Your assignment
With the material below, print exactly the lines between the line holding "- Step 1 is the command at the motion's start" and the line holding "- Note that", inclusive. Add nothing else.

Data extract
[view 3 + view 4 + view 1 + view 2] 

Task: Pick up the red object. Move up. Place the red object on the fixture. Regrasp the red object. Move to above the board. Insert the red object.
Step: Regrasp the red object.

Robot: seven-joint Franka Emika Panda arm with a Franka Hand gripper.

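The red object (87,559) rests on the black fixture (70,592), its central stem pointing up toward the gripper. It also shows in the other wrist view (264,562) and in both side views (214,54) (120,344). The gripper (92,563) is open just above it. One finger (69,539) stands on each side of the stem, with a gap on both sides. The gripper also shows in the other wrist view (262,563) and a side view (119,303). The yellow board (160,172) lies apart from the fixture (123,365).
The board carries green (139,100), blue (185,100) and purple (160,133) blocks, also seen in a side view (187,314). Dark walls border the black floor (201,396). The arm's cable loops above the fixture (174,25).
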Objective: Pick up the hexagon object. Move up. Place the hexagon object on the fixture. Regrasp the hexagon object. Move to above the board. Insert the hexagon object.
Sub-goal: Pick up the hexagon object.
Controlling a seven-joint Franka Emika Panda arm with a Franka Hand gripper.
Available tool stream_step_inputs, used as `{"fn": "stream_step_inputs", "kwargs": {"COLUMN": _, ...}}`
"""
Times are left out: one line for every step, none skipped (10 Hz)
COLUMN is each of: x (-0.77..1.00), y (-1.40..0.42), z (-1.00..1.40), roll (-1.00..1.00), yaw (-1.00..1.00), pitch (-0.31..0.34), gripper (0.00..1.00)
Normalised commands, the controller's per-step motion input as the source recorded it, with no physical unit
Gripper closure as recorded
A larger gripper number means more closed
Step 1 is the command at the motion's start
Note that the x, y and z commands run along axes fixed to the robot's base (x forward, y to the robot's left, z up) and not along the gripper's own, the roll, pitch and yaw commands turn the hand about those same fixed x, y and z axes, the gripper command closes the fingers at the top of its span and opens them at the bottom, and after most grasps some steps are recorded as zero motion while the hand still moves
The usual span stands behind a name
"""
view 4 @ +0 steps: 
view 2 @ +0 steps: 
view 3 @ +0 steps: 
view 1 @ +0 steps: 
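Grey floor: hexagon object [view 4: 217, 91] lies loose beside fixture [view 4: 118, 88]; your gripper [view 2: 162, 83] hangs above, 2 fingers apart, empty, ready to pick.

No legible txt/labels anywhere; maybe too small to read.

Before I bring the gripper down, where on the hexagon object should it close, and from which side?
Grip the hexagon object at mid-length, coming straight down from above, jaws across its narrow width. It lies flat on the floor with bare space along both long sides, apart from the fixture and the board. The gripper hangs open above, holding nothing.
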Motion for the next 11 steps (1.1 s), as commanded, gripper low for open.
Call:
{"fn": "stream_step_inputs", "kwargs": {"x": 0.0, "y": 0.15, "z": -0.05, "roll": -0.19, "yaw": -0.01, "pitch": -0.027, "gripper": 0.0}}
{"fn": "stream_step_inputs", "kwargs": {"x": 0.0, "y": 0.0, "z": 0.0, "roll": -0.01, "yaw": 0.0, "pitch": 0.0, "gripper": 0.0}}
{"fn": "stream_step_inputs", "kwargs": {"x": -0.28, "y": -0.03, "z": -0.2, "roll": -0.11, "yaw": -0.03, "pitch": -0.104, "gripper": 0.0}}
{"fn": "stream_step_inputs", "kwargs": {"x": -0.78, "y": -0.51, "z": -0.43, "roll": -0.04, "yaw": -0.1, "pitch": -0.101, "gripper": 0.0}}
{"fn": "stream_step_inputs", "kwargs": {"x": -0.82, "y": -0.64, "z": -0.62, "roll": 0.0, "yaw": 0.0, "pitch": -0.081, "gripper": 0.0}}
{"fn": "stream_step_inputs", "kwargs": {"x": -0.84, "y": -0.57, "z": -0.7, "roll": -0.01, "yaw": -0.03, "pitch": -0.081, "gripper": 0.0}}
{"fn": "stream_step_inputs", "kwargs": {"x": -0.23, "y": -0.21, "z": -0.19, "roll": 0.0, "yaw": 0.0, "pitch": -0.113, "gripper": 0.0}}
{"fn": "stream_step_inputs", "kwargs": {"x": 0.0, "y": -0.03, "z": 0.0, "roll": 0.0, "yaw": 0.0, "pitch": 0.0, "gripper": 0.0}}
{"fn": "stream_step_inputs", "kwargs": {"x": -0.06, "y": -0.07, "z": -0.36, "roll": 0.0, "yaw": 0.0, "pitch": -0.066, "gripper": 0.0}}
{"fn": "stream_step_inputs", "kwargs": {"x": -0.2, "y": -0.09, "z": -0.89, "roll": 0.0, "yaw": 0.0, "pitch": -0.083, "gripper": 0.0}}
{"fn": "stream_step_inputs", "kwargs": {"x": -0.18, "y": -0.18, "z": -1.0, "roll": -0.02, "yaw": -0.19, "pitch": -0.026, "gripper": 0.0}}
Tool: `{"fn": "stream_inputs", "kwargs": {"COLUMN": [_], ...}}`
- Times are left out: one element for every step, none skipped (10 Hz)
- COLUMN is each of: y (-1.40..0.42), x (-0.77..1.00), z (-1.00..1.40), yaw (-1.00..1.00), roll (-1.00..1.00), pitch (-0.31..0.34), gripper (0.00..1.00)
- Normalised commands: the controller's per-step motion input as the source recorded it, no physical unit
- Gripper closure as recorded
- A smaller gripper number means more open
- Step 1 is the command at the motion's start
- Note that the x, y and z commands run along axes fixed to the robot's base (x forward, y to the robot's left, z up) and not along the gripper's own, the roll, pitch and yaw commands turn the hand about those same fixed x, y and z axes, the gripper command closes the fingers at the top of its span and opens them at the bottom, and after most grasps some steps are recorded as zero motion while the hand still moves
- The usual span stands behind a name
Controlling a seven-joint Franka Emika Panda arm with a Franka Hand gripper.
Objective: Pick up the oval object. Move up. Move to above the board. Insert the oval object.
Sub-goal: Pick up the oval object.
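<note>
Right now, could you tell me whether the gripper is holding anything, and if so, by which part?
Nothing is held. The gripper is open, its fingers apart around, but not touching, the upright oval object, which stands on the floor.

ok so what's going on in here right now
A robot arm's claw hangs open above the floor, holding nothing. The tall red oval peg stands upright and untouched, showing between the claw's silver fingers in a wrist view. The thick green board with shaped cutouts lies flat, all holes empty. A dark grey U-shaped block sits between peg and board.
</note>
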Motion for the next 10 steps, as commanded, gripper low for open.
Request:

Solution to this problem
- Step 1 is the command at the motion's start
- Note that the x, y and z commands run along axes fixed to the robot's base (x forward, y to the robot's left, z up) and not along the gripper's own, the roll, pitch and yaw commands turn the hand about those same fixed x, y and z axes, the gripper command closes the fingers at the top of its span and opens them at the bottom, and after most grasps some steps are recorded as zero motion while the hand still moves

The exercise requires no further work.